INTRODUCTION

Since the isolation of the novel coronavirus (CoV), Middle East respiratory syndrome (MERS)-CoV, in Saudi Arabia in 2012,1 multiple outbreaks of this virus have occurred inside and outside of the Kingdom, including reports of infection from at least 27 countries.2 The MERS-CoV outbreak occurred in Riyadh in June 2015 and led to the closure of the Ministry of National Guards Health Affairs Hospital.3 The outbreak affected many patients and health care workers, and required a systematic approach to successfully contain the outbreak and resume full organizational services.3,4

Patients with cancer are usually susceptible to infectious diseases, and it is known that infections are a leading cause of death among this patient population. There are multiple causes for this vulnerability of patients with cancer related mainly to 3 factors: the underlying disease, cancer-directed treatment, and underlying comorbidities. The underlying malignancy may result in a weakened immune system due to the negative effect on immune cells, affecting their quantity or quality, as is the case in leukemia or lymphoma. Cancer therapy itself, whether it is surgery, radiotherapy, or chemotherapy, disturbs the immune system in various ways and results in an increased risk of infection. Patients with cancer are likely to have other comorbidities, whether due to age or exposure to cancer risk factors, such as smoking, obesity, and other lifestyle choices. Chronic diseases and comorbidities were identified previously as risk factors for MERS-CoV mortality.5,6 All these factors lead to the predisposition of patients with cancer to a high risk of acquiring infectious diseases with a worse outcome than patients without cancer.7

In 2015, our oncology patients were affected by the MERS-CoV outbreak and, sadly, many of them died. The outcome of oncology patients affected by MERS-CoV infection was not reported independently from other chronic diseases. In this article, we describe the characteristics and outcome of all oncology patients infected with the virus at our institution during that outbreak.

Study Design

We performed a retrospective review of the medical records of eligible patients to retrieve the following variables: patients’ demographics, cancer history, treatment pattern, information about MERS-CoV infection, history of travel, clinical symptoms, test results, and survival status. All oncology patients with a laboratory-confirmed MERS-CoV infection between June 1, 2015, and September 30, 2015, were included in the analysis.

Statistical Plan and Data Management

Descriptive statistics were used to analyze demographic and disease characteristics, presentation, treatment, use of health care resources, and survival status. Overall survival (OS) was determined from the onset of symptoms to the date of death from any cause or loss to follow-up. Patients who were still alive at the time of the analysis were censored at the date of last contact. The Kaplan-Meier method was used to estimate OS and 95% CIs for the median time of OS.

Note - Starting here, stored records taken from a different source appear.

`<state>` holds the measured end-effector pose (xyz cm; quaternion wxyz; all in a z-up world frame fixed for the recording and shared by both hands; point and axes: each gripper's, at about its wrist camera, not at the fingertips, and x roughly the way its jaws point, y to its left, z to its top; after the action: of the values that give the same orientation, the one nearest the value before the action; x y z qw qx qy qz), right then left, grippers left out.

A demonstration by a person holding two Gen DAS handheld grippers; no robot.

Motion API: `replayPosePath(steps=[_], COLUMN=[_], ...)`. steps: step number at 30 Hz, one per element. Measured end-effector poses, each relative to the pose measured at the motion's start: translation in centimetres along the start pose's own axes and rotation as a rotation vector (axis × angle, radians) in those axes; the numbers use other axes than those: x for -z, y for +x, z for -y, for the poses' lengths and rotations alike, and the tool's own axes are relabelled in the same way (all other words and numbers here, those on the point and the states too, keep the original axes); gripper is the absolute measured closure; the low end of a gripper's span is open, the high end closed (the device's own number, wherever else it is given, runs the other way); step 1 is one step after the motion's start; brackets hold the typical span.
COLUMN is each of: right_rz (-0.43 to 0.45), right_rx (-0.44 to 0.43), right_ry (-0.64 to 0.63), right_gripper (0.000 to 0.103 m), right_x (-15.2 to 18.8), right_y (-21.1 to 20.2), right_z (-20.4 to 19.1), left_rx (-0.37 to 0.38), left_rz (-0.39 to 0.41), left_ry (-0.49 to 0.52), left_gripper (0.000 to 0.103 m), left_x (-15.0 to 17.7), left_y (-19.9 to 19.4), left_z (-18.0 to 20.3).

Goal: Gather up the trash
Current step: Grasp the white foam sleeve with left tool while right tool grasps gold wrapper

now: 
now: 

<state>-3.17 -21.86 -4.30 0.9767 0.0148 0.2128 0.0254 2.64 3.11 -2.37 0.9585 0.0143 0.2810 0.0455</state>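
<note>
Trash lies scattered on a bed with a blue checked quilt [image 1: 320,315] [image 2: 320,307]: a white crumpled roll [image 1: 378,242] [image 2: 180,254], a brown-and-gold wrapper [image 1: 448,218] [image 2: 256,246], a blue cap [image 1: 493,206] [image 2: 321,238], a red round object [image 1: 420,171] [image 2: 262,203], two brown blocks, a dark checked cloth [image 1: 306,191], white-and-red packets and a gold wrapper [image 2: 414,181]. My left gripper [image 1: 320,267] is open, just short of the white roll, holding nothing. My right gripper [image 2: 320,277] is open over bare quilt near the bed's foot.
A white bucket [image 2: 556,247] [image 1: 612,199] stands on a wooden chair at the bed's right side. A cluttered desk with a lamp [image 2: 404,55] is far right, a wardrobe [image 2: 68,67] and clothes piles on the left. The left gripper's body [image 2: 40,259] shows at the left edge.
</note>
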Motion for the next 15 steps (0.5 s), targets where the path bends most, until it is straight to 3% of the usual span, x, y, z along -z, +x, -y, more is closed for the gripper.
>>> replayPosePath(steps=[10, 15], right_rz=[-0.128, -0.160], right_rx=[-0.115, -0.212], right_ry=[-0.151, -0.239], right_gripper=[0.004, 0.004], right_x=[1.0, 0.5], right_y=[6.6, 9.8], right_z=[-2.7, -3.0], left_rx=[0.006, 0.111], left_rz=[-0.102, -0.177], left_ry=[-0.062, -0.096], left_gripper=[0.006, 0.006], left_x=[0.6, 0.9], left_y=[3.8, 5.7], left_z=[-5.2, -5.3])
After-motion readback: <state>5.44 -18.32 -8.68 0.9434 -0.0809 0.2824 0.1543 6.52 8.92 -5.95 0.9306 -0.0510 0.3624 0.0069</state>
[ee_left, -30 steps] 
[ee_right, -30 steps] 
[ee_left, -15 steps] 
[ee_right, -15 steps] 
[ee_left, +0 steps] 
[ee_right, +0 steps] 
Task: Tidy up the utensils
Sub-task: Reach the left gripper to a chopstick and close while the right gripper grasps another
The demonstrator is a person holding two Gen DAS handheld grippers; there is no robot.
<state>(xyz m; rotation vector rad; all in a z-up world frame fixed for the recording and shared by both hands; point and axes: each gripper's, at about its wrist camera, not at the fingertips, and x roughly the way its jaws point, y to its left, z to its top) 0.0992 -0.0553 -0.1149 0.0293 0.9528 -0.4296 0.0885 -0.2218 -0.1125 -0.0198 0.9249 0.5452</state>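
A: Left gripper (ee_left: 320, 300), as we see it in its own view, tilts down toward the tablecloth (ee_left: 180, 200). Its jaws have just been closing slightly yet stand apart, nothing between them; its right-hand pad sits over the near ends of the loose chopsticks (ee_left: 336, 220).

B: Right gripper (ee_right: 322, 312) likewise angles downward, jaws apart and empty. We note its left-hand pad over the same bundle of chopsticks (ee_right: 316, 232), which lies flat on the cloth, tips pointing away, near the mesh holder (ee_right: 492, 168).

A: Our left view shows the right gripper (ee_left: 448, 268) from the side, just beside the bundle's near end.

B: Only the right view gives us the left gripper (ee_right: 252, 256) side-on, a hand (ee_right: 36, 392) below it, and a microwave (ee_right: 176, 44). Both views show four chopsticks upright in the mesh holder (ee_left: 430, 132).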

Inferential analysis was performed by applying univariable analysis to examine the association between survival status and patient demographic and clinical characteristics. The χ2 test was used to compare proportions of nominal categorical variables, and the t test was used for continuous variables. P values < .05 were considered significant.

RESULTS

A total of 130 patients were infected with MERS-CoV at our hospital; 43 were health care workers.4 Nineteen patients with a confirmed cancer diagnosis were identified and are included in this report. Patients’ characteristics are described in Table 1. The majority of patients were males, with median age of 66 years; approximately half of the patients had a hematologic malignancy. The majority of solid tumor malignancies were at an advanced stage, and 79% of the patients had other comorbidities. Almost one third of the patients were receiving active treatment, and 90% had active disease at the time of infection (Table 1). Dyspnea was the most common symptom, followed by fever and cough. GI symptoms, such as diarrhea and vomiting, were the main symptoms outside the respiratory system (Table 2).

Sixteen patients (80%) were admitted to the intensive care unit (ICU); 13 patients (81%) had acute respiratory distress syndrome, 11 were intubated (68.75%), 9 had acute renal injury (56.25%), and 3 required dialysis (18.75%; Table 3). After comparing patients undergoing cancer treatment versus those with nonactive treatment, no significant differences were identified between the 2 groups with respect to ICU admission or the patients’ outcomes. Sixteen patients died as a result of their disease, with multi-organ failure and sepsis being the most common causes of death (Table 4). The median time from the onset of respiratory symptoms to ICU admission was 14 days, and median survival from the onset of symptoms was 26 days. Only 3 patients survived.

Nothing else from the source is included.